The household survey showed a stronger gain in employment, up 200k, but the labor force fell over 400k, as people, likely long-term unemployed, fell out of the labor force.  Thus, the unemployment rate dropped to 6.3%, down 0.4% for the wrong reasons.
Average hourly earnings were revised higher for December, and near expectations in January as most of the jobs lost in December were in lower-paying sectors.  Moreover, the jobs gained in January, especially in education, pay better than many of the service sector jobs that have yet to rebound.
Overall, this report once again showed how fragile labor markets remain.   Looking forward, there is scope for a substantial rebound in service sector jobs as the vaccine distribution progresses.  But people falling out of the labor force, especially in the lower-paid sectors, will remain a structural headwind as many of these jobs won't return for many years after the pandemic.
Payroll Employment rose by 49k in January, compared with market expectations for an increase of 460k. The prior 2 months were revised, lower in December by 87k and lower in November by 72k.
Government jobs ROSE by 43k. Consequently, private sector jobs ROSE by 6k.  Private education jobs rose by 34k.
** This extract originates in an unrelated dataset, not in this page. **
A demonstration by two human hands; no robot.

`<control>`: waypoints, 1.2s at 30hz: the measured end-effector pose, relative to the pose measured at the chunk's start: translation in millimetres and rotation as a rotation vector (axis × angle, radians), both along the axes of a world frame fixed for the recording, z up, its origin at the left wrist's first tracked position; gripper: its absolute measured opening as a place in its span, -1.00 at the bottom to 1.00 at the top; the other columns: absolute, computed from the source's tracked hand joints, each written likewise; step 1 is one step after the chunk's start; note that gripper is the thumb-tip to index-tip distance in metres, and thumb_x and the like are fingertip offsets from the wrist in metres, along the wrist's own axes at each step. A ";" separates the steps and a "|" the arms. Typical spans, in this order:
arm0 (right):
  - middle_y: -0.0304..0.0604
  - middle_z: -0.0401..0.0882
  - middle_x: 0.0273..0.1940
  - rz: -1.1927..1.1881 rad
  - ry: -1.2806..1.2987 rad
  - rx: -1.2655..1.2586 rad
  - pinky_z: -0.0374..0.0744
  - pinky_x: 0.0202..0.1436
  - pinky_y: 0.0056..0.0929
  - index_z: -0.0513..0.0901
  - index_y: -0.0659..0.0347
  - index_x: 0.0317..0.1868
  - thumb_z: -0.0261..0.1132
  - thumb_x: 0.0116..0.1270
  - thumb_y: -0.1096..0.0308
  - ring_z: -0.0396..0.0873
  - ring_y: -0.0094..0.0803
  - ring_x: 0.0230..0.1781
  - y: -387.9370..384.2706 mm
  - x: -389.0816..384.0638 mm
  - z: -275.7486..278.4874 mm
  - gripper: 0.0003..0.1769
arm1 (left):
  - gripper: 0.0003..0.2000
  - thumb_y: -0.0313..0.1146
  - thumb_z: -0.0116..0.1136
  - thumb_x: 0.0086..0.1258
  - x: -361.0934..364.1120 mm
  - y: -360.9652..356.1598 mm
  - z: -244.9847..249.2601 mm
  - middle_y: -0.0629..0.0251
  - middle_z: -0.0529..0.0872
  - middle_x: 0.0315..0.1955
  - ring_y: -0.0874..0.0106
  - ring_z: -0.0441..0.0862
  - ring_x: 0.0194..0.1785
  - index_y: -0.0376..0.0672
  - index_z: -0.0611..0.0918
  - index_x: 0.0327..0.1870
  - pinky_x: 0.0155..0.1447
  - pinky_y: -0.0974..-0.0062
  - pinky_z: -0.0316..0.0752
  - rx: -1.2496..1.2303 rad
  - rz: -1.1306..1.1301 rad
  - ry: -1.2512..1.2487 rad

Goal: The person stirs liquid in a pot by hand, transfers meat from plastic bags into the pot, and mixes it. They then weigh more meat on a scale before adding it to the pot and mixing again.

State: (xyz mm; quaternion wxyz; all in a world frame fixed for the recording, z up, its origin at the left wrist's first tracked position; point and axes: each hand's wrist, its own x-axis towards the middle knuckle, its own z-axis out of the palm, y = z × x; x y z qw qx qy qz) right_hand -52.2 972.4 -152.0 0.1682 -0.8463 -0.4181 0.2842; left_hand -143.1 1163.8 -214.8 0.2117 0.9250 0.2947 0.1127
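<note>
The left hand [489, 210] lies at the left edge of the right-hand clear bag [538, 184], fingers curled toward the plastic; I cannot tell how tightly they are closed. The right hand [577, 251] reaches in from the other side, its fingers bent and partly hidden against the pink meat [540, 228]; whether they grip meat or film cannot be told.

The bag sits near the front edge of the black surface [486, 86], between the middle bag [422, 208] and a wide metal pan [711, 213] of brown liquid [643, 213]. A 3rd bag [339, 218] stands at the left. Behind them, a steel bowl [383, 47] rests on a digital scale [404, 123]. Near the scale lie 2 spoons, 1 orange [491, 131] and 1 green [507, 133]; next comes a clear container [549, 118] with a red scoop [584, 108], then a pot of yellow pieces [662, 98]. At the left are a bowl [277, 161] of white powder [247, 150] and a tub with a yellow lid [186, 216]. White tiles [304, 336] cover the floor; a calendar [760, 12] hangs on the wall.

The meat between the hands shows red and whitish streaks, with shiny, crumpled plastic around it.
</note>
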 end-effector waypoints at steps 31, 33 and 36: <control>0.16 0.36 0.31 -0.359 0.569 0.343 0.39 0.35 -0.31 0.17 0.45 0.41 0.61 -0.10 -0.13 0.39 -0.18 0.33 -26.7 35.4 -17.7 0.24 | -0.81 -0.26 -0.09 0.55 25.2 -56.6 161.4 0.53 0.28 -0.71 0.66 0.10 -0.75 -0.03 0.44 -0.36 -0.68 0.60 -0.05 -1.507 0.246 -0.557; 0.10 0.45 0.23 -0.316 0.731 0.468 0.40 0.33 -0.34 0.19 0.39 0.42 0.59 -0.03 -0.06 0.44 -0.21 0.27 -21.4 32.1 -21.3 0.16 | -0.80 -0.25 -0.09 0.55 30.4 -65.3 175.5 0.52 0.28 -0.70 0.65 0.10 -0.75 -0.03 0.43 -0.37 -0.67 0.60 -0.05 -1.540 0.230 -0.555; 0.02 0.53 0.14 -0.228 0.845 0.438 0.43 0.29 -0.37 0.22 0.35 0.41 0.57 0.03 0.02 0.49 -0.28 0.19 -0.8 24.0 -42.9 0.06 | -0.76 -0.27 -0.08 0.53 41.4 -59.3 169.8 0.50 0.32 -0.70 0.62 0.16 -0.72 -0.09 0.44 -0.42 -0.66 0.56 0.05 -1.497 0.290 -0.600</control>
State and Local education jobs rose by 85k.
Overall employment is now -6.3% BELOW its year-ago level,  Over the past 12 months, 9,603k jobs have been shed.
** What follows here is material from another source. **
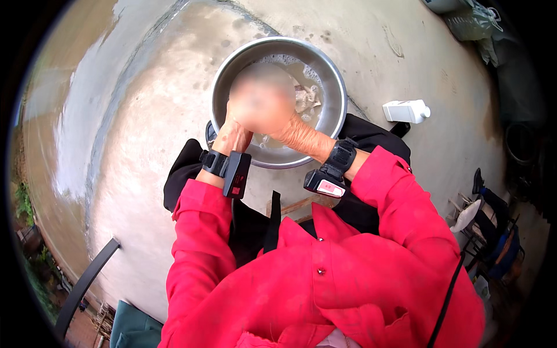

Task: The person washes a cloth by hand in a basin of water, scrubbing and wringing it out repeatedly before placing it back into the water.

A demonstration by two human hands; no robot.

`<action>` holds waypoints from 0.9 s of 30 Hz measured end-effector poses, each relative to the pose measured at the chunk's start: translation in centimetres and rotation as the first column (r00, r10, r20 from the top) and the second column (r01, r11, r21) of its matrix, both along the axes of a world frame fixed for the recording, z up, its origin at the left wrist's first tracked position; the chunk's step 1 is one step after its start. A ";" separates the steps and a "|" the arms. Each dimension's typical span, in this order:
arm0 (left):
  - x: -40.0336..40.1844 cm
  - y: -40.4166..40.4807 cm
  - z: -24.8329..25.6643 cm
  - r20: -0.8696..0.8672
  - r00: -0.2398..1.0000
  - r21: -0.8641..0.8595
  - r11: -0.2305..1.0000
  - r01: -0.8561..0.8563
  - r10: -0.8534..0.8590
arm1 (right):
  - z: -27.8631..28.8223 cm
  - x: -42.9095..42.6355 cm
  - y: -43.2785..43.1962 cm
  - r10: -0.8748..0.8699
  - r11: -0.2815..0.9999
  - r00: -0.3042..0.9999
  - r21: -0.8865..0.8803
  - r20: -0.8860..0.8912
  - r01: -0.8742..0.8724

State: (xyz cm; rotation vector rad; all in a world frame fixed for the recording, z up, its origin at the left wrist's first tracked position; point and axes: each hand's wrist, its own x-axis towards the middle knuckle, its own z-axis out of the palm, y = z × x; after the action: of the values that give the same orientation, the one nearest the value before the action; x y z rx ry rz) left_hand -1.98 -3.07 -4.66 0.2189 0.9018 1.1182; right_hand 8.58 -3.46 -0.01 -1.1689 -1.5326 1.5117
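Note:
Before me a round stainless steel basin (335,87) holds cloudy water (293,67) with patches of suds along its far side. Both hands are together over the middle of the basin. A blurred patch covers most of them, so what their fingers do or grip is hidden. My left hand (240,111) comes in from the near left, and my right hand (282,119) reaches in from the near right. Beside the right hand lies a pale, wet, crumpled thing (307,97), perhaps cloth, partly in the water. Each wrist wears a black strapped device.
A white plastic bottle (405,111) lies on its side on the concrete floor (143,143), right of the basin. Bags (472,21) stand at the far right. Another person's dark-clothed legs (494,209) show at the right rim. A dark curved bar (89,282) rises at lower left.

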 end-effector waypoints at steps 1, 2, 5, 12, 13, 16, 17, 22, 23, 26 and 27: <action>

In January, the job gains were in
  •  Professional & Business Services (+97k with the addition of 80.9k in Temp Help Services),  
  • Government (+43k),
  • Information (+16k),
  • Financial Activities (+8k), and 
  • Other Services (+7k).
Job losses were in
  • Trade, Transportation & Utilities (-12k with -38k of those in Retail Trade),
  • Construction (-3k)
  • Manufacturing (-10k),
  • Education & Health Services (-41k), and
  • Leisure & Hospitality (-61k).
The Unemployment Rate FELL by 0.4 percentage points in January to 6.3%, compared with market expectations for a no change at 6.7%.

Household employment
rose by 201k while the labor force declined by 406k, resulting in a decrease in the number of unemployed of 606k.
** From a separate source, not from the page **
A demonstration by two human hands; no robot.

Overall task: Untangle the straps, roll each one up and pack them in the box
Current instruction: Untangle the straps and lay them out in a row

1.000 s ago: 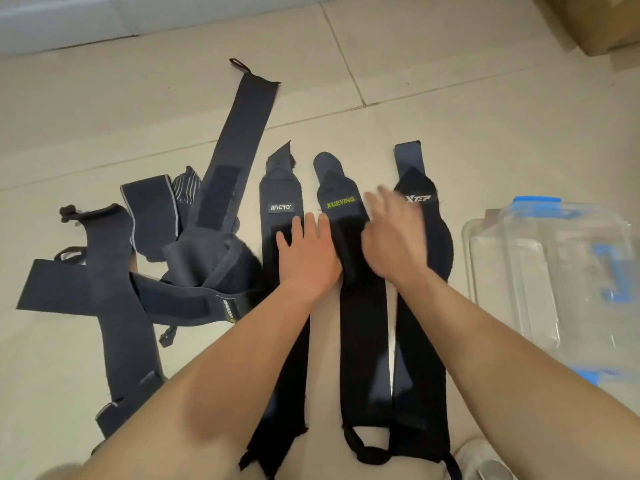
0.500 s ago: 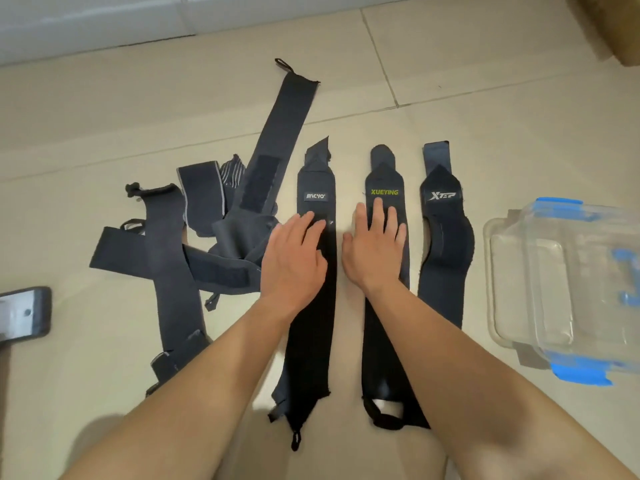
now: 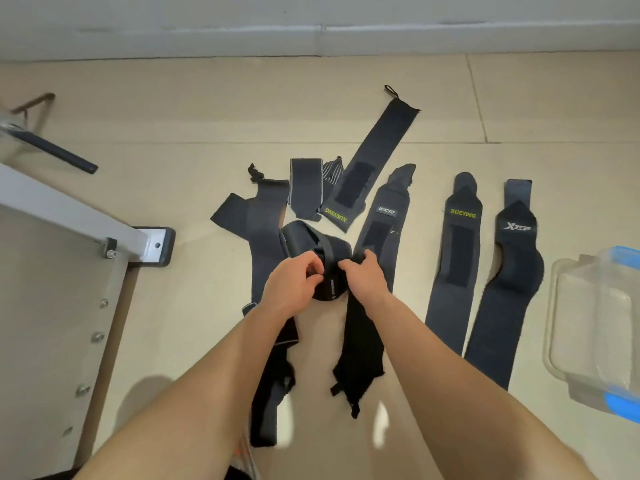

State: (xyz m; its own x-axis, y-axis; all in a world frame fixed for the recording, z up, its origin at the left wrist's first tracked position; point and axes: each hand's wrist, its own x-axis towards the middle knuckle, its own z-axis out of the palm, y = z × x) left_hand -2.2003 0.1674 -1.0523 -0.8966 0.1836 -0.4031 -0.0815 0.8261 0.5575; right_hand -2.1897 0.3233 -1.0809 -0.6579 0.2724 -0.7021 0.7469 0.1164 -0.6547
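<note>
Several dark straps lie on the tiled floor. Three are laid out straight: one marked IIICYO (image 3: 380,233), one marked XUEYING (image 3: 455,261) and one marked XTEP (image 3: 509,285). To their left sits a tangled heap (image 3: 277,216) with a long XUEYING strap (image 3: 374,157) pointing up and to the right. My left hand (image 3: 294,285) and my right hand (image 3: 363,277) both pinch a folded black strap (image 3: 318,251) lifted at the near side of the heap. The clear box with blue clips (image 3: 595,323) stands at the right edge.
A grey metal frame with bolts (image 3: 79,230) and a black foot pad (image 3: 156,247) fills the left side. A black-handled bar (image 3: 59,154) lies at the upper left. A wall skirting (image 3: 311,39) runs along the top.
Both hands left the flat straps they were pressing and moved left to the heap, where they now pinch a folded strap. The camera view shifted left, showing the metal frame.
</note>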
The Labor Force Participation Rate
FELL by 0.1 percentage points to 61.4%.

The Employment-Population Ratio
ROSE by  0.1 percentage points to 57.5%.
The number of people Working Part-Time for Economic Reasons FELL by 258k to 5,824k. while Long-Term Unemployment ROSE by 67k to 4,023k (accounting for 39.7% of the unemployed),  while the Mean Duration of Unemployment ROSE by 2.6 weeks to 26.0 weeks.There are now 10.1 million people officially unemployed. In addition, there are another 6,957k people who say they want a job but are not currently looking for one.  Finally, another 5,824k people are working part-time because of slack economic conditions.
The Index of Aggregate Hours ROSE by 0.9%.  Hourly Earnings ROSE by 0.2% in January, above market expectations of 0.1%. Hourly earnings are now 5.4% ABOVE their year-ago level.

Weekly Earnings
also ROSE by 1.1%, the result of the change in hourly earnings and a longer workweek. Weekly earnings are now 7.5% ABOVE their year-ago level. The Average Workweek ROSE by 0.3 to 35.0 hours, ABOVE the market consensus at 34.6 hours.